Os desfibriladores na síndrome de Jervell e Lange-Nielsen

Eduardo Arrais RochaI; Francisca Tatiana Moreira PereiraI; Marcelo de Paula Martins MonteiroI; Almino Cavalcante Rocha NetoI; Carlos Roberto Martins Rodrigues SobrinhoI; Mauricio ScanavaccaII

IUniversidade Federal do Ceará, Fortaleza, CE

IIIncor - Instituto do Coração, São Paulo, SP - Brasil

Correspondência Correspondência: Eduardo Arrais Rocha Av. Padre Antônio Tomás, 3535 / 1301 - Cocó CEP 60190-020 - Fortaleza, CE - Brasil E-mail: : eduardoa@cardiol.br, eduardoa@usp.br

Palavras-chave: Desfibriladores implantáveis, síndrome de Jervell-Lange Nielsen / mortalidade, sincope.

Introdução

A síndrome de Jervel e Lange-Nielsen (SJLN) é uma doença geneticamente determinada, caracterizada por surdez congênita, intervalo QT longo e alta letalidade devido aos episódios de taquicardia ventricular polimórfica do tipo torsade de pointes (TDP) que ocorrem precocemente na infância1,2 . Assim como nas outras formas de síndrome do QT longo congênito, o implante do desfibrilador automático é indicado nos pacientes que já apresentaram parada cardíaca ou naqueles com síncopes recorrentes apesar do uso de betabloqueadores. Entretanto, a experiência clínica com crianças com SJLN submetidas a implante de CDI (cardioversor-desfibrilador implantável) é limitada.

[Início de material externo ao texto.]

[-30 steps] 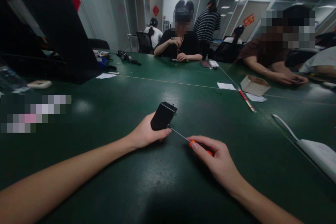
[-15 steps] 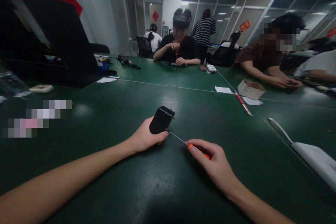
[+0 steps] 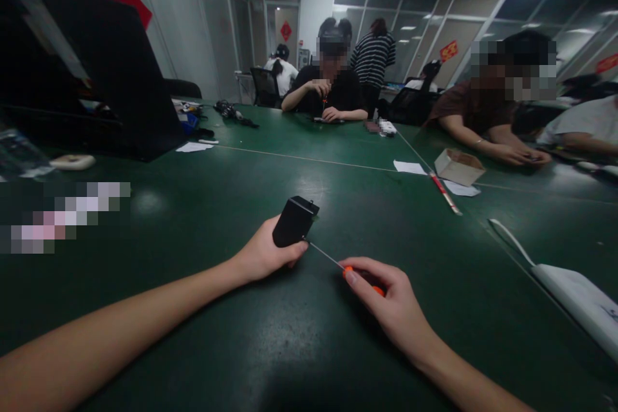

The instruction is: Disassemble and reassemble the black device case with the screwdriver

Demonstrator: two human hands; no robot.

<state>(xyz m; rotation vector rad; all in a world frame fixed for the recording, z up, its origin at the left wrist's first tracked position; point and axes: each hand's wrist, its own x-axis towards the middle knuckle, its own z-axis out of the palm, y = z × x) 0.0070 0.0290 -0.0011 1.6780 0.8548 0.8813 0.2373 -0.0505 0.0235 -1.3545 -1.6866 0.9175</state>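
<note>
My left hand (image 3: pixel 265 252) is closed round a black box-shaped device (image 3: pixel 293 222), tilted above the green table (image 3: pixel 203 341). Small bits stick out at its upper right corner, too small to name. In my right hand (image 3: pixel 386 290) is a screwdriver (image 3: pixel 348 272) with an orange handle, pinched between thumb and fingers. Its thin metal shaft runs up and left to the lower right edge of the device, near my left thumb. Whether the tip sits in a screw is too small to tell.
A white power strip or similar white box (image 3: pixel 577 299) lies at the right. Farther back are an open carton (image 3: pixel 458 166), paper (image 3: pixel 409 167) and a red-and-white stick (image 3: pixel 445 193). A large black case (image 3: pixel 111 71) stands at the left. Other people sit across the table.
Both hands, the device and the screwdriver keep nearly the same pose. The whole view has shifted slightly, so things appear a little farther left.
</note>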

O objetivo deste relato é descrever a evolução clínica de dois pacientes, um menino de 3 anos e uma menina de 17 anos, com diagnósticos de SJLN, submetidas a implantes de CDI.

Caso 1

Paciente MAT, 3 anos, sexo masculino, com surdez congênita, história de síncopes recorrentes desde o primeiro ano de vida, muitas com convulsões e cianose. Os pais relacionavam as crises com estresse físico, medo, emoção e raiva. Apresentava distúrbio de comportamento, com agitação e agressividade. Avaliação neurológica, eletroencefalograma e TC de crânio foram normais, sendo diagnosticado inicialmente, de forma errônea, como "distúrbio psicológico e tomada de choro" (hold breath spells). Após encaminhamento para serviço cardiológico, foi feito o diagnóstico da SJLN pela história clínica e eletrocardiograma, que revelava ritmo sinusal e intervalo QTc prolongado (630 ms). O Holter de 24 horas não detectou arritmias ventriculares e confirmou o intervalo QT longo. O ecocardiograma bidimensional era normal.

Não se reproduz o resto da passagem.